WHAT YOU HAVE TO DO ▸
Repeat the data below exactly. Include each line.

MATERIAL PROVIDED ▸

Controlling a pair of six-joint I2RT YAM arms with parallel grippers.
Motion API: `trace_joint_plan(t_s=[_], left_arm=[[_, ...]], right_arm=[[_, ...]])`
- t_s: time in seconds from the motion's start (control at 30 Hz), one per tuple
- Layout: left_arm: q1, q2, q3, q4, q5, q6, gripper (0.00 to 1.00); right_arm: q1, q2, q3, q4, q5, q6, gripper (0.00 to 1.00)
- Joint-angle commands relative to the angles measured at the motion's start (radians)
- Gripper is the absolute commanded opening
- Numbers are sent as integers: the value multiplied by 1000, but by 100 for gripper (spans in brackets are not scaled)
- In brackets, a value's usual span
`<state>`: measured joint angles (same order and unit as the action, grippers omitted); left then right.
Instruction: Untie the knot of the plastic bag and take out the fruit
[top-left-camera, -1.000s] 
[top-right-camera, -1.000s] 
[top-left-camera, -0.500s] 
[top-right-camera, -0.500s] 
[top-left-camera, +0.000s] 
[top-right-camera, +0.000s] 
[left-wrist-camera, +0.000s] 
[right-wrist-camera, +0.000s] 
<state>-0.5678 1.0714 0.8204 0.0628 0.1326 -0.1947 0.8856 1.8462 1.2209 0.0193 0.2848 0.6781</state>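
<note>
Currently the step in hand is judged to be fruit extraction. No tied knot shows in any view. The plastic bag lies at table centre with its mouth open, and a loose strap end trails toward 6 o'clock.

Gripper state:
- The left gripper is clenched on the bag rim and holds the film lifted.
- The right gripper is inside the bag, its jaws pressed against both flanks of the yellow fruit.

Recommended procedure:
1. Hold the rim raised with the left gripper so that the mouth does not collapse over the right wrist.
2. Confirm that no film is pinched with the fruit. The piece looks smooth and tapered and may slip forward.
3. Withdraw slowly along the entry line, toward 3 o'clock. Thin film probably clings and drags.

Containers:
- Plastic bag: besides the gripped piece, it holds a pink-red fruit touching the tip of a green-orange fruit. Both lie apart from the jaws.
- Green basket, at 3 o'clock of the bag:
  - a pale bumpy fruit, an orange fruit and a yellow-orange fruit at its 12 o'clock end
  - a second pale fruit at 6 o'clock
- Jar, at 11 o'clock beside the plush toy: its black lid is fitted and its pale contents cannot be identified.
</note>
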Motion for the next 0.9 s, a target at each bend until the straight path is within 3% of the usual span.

SOLUTION ▸
Controlling a pair of six-joint I2RT YAM arms with parallel grippers.
Motion API: `trace_joint_plan(t_s=[_], left_arm=[[_, ...]], right_arm=[[_, ...]])`
- t_s: time in seconds from the motion's start (control at 30 Hz), one per tuple
- Layout: left_arm: q1, q2, q3, q4, q5, q6, gripper (0.00 to 1.00); right_arm: q1, q2, q3, q4, q5, q6, gripper (0.00 to 1.00)
- Joint-angle commands relative to the angles measured at the motion's start (radians)
- Gripper is the absolute commanded opening
- Numbers are sent as integers: the value multiplied by 1000, but by 100 for gripper (spans in brackets are not scaled)
- In brackets, a value's usual span
`<state>`: measured joint angles (same order and unit as the action, grippers omitted); left then right.
Instruction: Untie the knot of the plastic bag and take out the fruit
[top-left-camera, -1.000s] 
[top-right-camera, -1.000s] 
[top-left-camera, -0.500s] 
[top-right-camera, -0.500s] 
[top-left-camera, +0.000s] 
[top-right-camera, +0.000s] 
[left-wrist-camera, +0.000s] 
[right-wrist-camera, +0.000s] 
<state>-0.5678 1.0714 0.8204 0.0628 0.1326 -0.1947 0.8856 1.8462 1.2209 0.0193 0.2848 0.6781</state>
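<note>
Currently the step in hand is judged to be fruit extraction. No tied knot shows in any view. The plastic bag lies at table centre with its mouth open, and a loose strap end trails toward 6 o'clock.

Gripper state:
- The left gripper is clenched on the bag rim and holds the film lifted.
- The right gripper is inside the bag, its jaws pressed against both flanks of the yellow fruit.

Recommended procedure:
1. Hold the rim raised with the left gripper so that the mouth does not collapse over the right wrist.
2. Confirm that no film is pinched with the fruit. The piece looks smooth and tapered and may slip forward.
3. Withdraw slowly along the entry line, toward 3 o'clock. Thin film probably clings and drags.

Containers:
- Plastic bag: besides the gripped piece, it holds a pink-red fruit touching the tip of a green-orange fruit. Both lie apart from the jaws.
- Green basket, at 3 o'clock of the bag:
  - a pale bumpy fruit, an orange fruit and a yellow-orange fruit at its 12 o'clock end
  - a second pale fruit at 6 o'clock
- Jar, at 11 o'clock beside the plush toy: its black lid is fitted and its pale contents cannot be identified.
</note>
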Motion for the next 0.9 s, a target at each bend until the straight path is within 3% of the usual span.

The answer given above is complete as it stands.